» **RECORDED INFORMATION**:

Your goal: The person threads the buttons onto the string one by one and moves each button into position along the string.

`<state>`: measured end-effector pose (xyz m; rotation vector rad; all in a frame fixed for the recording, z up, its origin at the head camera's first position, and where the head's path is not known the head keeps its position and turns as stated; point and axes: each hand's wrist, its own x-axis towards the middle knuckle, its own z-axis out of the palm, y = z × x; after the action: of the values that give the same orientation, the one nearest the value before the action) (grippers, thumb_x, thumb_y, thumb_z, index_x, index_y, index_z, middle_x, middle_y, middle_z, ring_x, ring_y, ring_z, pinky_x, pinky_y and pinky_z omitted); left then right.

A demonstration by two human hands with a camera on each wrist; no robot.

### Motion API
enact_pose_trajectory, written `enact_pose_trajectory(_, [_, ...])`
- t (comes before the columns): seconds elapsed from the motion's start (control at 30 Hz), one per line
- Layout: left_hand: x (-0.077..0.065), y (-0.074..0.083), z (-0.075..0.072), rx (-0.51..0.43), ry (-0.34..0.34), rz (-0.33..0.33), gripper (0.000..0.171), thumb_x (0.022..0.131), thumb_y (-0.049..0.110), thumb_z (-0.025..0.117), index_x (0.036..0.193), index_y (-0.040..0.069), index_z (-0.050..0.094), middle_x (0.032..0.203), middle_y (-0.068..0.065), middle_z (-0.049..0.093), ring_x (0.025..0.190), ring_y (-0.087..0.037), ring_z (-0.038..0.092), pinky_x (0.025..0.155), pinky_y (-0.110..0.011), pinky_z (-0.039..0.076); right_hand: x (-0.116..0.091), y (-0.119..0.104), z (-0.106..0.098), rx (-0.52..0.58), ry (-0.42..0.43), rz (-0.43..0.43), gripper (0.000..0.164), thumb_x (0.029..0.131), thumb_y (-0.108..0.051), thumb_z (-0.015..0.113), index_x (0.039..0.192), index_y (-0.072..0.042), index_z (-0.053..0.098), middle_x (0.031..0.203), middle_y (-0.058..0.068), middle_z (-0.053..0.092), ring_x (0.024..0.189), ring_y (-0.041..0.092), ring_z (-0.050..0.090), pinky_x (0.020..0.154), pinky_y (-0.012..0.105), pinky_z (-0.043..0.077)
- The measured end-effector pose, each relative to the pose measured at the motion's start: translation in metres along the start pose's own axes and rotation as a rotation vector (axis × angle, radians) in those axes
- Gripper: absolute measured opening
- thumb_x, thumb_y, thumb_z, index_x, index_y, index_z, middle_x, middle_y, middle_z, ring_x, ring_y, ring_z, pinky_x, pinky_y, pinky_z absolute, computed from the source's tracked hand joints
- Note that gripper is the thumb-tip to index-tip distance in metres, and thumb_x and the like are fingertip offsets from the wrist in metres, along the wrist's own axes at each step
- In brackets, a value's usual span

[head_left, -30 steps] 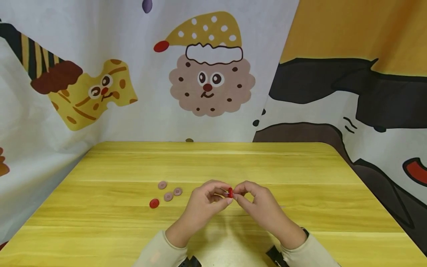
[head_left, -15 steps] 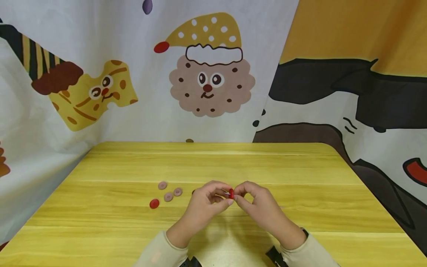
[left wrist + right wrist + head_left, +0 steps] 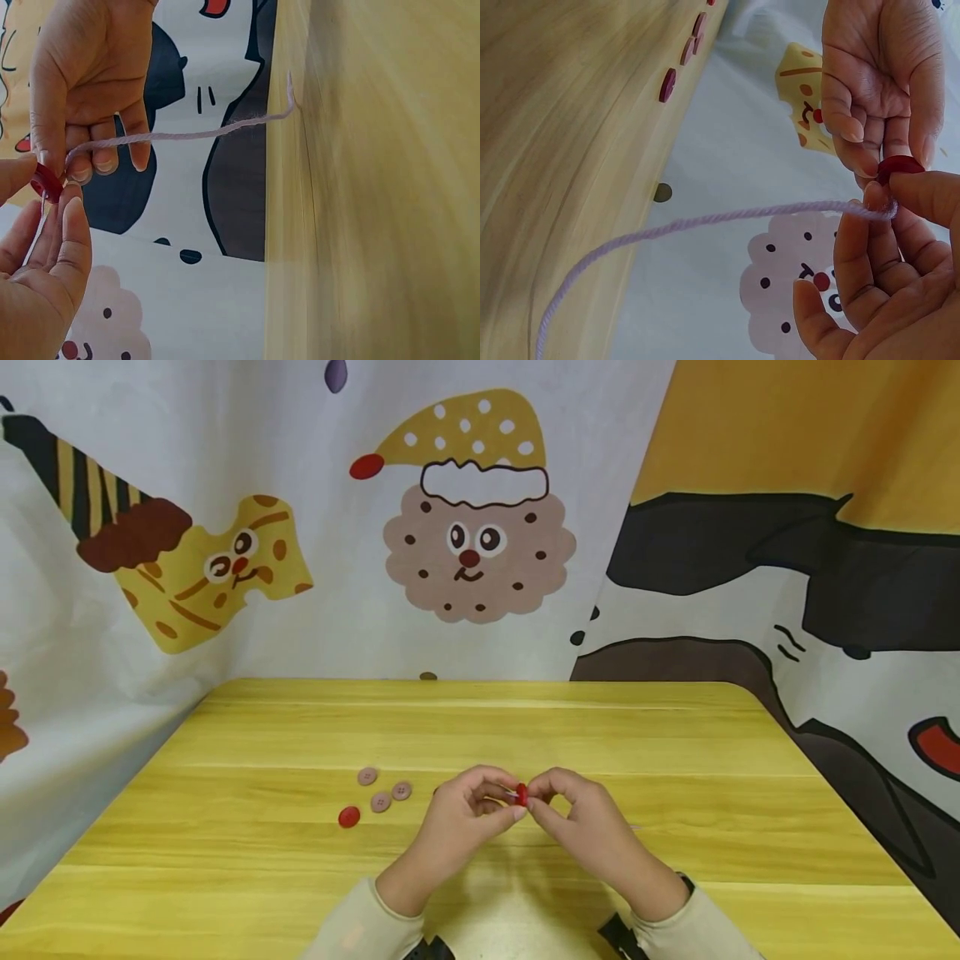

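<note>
In the head view my left hand [image 3: 461, 818] holds a red button [image 3: 522, 794] by its edge between thumb and fingertips. My right hand [image 3: 581, 814] meets it from the other side, thumb and forefinger pinched right at the button. A lilac yarn [image 3: 727, 215] runs from those right fingertips down to the table in the right wrist view. It also hangs from the pinch in the left wrist view. On the left-hand side of the button a thin, pale, needle-like piece [image 3: 43, 214] sticks out toward my left palm. The button's holes are mostly hidden by fingers.
Left of my hands lie three pinkish buttons [image 3: 381, 802] and a red button [image 3: 348, 817] on the wooden table [image 3: 225, 902]. A dark red button [image 3: 667, 85] shows in the right wrist view. Behind the table hangs a cartoon-printed cloth [image 3: 337, 568].
The held red button has shifted very slightly to the right and turned to show a little more of its face. Both hands otherwise keep their place and grip.
</note>
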<state>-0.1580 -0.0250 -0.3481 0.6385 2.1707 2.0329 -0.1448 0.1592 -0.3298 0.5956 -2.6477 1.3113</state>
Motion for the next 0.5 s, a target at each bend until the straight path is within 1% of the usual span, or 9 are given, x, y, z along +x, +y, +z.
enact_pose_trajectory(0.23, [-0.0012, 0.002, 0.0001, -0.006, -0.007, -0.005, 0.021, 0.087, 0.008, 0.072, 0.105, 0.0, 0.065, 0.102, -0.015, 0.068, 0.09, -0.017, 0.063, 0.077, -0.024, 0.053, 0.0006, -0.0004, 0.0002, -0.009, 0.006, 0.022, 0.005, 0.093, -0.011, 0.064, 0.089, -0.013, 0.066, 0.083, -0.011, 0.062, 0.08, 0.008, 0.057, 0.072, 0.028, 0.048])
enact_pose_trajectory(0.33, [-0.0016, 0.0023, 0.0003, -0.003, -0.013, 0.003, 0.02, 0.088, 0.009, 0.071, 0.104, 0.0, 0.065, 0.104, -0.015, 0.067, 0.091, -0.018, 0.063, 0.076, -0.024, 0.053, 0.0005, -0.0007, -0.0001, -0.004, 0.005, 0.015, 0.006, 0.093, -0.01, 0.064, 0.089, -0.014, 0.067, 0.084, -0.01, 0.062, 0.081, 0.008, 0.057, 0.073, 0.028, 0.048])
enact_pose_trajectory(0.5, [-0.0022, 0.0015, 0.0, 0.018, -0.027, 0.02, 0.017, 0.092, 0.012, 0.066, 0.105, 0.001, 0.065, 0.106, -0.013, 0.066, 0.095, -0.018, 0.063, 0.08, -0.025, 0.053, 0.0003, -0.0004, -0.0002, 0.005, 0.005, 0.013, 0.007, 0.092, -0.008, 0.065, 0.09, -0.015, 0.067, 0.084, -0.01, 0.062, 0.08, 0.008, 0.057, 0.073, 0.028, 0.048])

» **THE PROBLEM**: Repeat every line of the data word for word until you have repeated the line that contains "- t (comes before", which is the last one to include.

» **THE COMPLETED TASK**:
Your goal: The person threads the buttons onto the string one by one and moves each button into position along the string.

`<state>`: measured end-effector pose (xyz m; rotation vector rad; all in a frame fixed for the recording, z up, its origin at the head camera's first position, and where the head's path is not known the head keeps its position and turns as stated; point and axes: each hand's wrist, its own x-axis towards the middle knuckle, its own z-axis out of the palm, y = z × x; after the action: of the values that give the same orientation, the one nearest the value before the action) (grippers, thumb_x, thumb_y, thumb_z, index_x, index_y, index_z, middle_x, middle_y, middle_z, ring_x, ring_y, ring_z, pinky_x, pinky_y and pinky_z omitted); left then right.

A demonstration by two human hands with a camera on each wrist; no robot.

### Motion API
enact_pose_trajectory, written `enact_pose_trajectory(_, [_, ...])`
- t (comes before the columns): seconds elapsed from the motion's start (control at 30 Hz), one per line

Nothing else remains in this exercise.